Age verification tech business 1account has launched a vape vending machine, which will appear in grocery stores this spring.
The first of the machines has been installed in the Leicester branch of specialist vape retailer Ecigwizard as part of a 12-month trial, which will also see them appear at “a household name grocery retailer” the company said.
To buy products from the machine, vapers download the 1account app, upload a form of ID to prove their age and who they are, and take a selfie. Their information is cross-referenced and verified with multiple data points including mobile phone records.
At the vending machine, the customer selects the product they want before opening the app and scanning a QR code on the machine to unlock it. They then make a card payment and their product is dispensed.
“The use of vending machines for the sale of consumable products has grown significantly in recent years as retailers better understand the demands of modern consumers,” Ben Keirle, founder and CEO of 1account, told The Grocer. “This pilot with Ecigwizard, and future trial partners, aims to evaluate if the sale of age-restricted goods can form part of the continued expansion of this new generation of ‘smart’ vending machines, which ensure children are not able to access age restricted products”.
The trial was approved by Bucks & Surrey Trading Standards and covers high street retail, pubs and NHS locations.
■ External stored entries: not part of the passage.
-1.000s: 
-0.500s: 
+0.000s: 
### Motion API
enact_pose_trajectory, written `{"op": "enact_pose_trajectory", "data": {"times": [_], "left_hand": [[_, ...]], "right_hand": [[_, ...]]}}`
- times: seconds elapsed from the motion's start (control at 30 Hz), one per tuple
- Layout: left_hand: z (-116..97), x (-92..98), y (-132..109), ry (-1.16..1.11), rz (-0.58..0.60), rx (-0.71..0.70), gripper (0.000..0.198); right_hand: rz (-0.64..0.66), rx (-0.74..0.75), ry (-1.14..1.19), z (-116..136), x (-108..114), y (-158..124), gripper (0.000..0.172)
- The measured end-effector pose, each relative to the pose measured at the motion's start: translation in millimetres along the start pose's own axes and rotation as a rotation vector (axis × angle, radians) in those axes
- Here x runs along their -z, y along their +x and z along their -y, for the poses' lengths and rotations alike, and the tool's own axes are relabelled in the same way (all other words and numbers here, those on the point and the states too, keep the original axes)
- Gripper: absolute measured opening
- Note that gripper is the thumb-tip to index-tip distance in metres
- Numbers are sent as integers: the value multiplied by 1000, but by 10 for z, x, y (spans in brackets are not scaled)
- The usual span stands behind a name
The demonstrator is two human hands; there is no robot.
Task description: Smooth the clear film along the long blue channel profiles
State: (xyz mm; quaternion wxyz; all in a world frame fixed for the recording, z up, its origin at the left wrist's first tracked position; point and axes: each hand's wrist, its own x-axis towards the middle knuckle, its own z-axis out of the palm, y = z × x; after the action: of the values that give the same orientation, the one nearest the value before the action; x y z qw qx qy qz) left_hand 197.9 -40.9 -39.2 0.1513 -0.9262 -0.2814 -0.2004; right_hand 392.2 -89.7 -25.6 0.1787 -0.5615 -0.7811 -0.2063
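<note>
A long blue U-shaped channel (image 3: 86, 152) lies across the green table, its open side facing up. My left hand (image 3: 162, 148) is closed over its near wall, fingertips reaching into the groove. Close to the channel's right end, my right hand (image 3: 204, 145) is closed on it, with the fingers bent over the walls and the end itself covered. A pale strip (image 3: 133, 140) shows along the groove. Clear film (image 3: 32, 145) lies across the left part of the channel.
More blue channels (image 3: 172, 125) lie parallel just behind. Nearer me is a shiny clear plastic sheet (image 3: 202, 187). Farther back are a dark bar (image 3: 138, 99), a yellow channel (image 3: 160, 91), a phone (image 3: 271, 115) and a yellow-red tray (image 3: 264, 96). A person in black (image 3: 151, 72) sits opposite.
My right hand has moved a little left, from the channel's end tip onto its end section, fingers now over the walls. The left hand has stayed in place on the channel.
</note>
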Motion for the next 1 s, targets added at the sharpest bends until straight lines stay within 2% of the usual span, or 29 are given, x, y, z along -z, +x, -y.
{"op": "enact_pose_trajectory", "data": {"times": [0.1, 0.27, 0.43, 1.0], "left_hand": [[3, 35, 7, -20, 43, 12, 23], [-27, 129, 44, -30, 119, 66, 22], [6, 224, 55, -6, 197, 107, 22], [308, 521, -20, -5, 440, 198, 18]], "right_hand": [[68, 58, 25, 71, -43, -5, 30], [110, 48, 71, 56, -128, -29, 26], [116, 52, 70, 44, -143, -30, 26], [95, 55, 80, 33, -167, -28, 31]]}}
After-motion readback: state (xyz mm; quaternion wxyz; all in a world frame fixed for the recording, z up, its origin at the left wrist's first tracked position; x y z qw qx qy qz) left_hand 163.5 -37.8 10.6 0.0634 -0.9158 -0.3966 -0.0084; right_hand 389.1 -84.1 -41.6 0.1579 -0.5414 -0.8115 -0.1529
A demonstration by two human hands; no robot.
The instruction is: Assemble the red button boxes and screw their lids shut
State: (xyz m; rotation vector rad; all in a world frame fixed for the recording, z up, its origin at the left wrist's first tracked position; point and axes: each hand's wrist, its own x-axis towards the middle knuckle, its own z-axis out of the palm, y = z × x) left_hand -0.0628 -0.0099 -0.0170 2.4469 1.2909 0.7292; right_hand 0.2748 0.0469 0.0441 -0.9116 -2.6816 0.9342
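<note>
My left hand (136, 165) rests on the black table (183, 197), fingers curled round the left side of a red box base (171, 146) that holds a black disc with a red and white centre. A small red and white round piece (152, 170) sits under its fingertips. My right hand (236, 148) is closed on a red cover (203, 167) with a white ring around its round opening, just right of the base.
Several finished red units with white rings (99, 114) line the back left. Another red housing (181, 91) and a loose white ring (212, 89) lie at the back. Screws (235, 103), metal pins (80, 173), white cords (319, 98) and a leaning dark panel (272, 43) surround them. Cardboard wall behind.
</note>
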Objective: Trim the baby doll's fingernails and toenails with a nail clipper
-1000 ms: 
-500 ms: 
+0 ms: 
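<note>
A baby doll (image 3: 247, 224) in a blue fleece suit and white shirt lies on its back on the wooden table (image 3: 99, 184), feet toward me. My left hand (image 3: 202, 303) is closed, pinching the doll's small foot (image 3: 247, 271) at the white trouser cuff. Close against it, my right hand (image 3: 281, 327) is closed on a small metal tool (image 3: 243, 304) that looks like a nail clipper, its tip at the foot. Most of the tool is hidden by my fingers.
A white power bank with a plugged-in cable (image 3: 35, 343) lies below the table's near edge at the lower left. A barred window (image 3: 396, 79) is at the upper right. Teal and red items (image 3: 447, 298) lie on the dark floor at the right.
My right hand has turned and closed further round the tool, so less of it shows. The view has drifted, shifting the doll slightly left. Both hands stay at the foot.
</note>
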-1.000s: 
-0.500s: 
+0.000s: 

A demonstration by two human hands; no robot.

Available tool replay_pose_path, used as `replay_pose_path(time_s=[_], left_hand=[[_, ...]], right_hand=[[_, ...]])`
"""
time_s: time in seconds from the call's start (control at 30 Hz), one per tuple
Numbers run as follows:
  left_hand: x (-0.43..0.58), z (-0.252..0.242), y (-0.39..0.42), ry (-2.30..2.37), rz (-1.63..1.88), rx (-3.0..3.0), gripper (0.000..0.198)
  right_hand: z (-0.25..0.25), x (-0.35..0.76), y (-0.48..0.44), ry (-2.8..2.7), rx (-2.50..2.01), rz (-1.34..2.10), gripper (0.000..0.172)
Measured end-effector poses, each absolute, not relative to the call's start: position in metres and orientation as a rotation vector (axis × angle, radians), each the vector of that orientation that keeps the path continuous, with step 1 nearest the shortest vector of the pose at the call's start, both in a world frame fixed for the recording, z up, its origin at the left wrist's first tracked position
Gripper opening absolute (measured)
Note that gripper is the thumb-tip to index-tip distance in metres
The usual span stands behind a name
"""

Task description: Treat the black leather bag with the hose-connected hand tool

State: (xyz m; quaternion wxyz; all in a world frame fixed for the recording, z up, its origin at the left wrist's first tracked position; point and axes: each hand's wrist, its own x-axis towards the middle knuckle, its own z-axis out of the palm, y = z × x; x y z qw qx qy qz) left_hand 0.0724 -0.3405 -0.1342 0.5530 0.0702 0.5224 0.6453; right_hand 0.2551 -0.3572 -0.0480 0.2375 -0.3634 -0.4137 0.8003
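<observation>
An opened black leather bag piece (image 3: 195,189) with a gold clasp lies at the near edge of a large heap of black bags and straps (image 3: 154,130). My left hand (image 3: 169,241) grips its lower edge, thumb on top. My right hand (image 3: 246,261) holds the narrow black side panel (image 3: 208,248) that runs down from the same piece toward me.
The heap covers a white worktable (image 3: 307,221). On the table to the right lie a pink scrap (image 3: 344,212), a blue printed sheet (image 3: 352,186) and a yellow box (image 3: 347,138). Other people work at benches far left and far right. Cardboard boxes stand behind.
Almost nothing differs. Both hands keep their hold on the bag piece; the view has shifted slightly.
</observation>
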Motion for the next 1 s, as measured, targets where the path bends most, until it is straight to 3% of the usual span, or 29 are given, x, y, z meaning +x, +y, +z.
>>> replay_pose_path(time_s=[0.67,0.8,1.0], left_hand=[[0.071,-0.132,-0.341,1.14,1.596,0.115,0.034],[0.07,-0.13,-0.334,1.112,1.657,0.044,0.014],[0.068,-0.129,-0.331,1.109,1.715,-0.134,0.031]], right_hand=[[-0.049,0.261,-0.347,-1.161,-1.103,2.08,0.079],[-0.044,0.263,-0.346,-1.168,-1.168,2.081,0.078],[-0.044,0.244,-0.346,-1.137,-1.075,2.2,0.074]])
In the initial trial, 1account software has been integrated into machines built by London-based vending manufacturer Aeguana. The company’s ambition is to roll out its digital ID technology in shops selling age restricted products including alcohol, knives and medications, as well as in establishments where it is illegal for under-18s to be present, such as pubs, nightclubs and casinos.
The launch of the vending machine comes a decade after the sale of cigarettes from vending machines was banned in the UK, in a move to curtail underage purchases.
“Cigarette vending machines are often unsupervised, making it easy for children to purchase cigarettes from them,” then health secretary Andrew Lansley said at the time.
Before the ban it was estimated that 35 million cigarettes were being sold illegally through vending machines to children every year.
“Today, adult customers have greater than ever choice where they buy their vape products, including specialist vape retail stores, supermarkets, convenience stores, online and now vending machines,” Kierle said.
“This new generation of machines, incorporating our leading-edge digital ID technology, provides adults with greater access to vape products, which the government states are at least 95% less harmful than conventional cigarettes, while at the same time safeguarding against under 18s getting their hands on vape devices and e-liquids,” he added.
Ahead of the trial, 1account said it carried out an “extensive consultation process to gauge demand and support” for the concept, including with MPs, smoking cessation and vaping bodies and academics.
“The advent of the vape vending machine is another example of the innovative spirit within the sector, which will support more smokers in making a successful transition from conventional cigarettes to considerably less harmful vape products and at the same time boosting the retail economy,” said John Dunne, director general of the UK Vaping Industry Association.
“Today there are some 2.4 million former adult smokers as a result of completely switching over to vaping and there is relatively low take-up among under 18-year-olds,” Dunne added. “The vending machine, with its built-in digital ID technology, will help to ensure both trends continue.”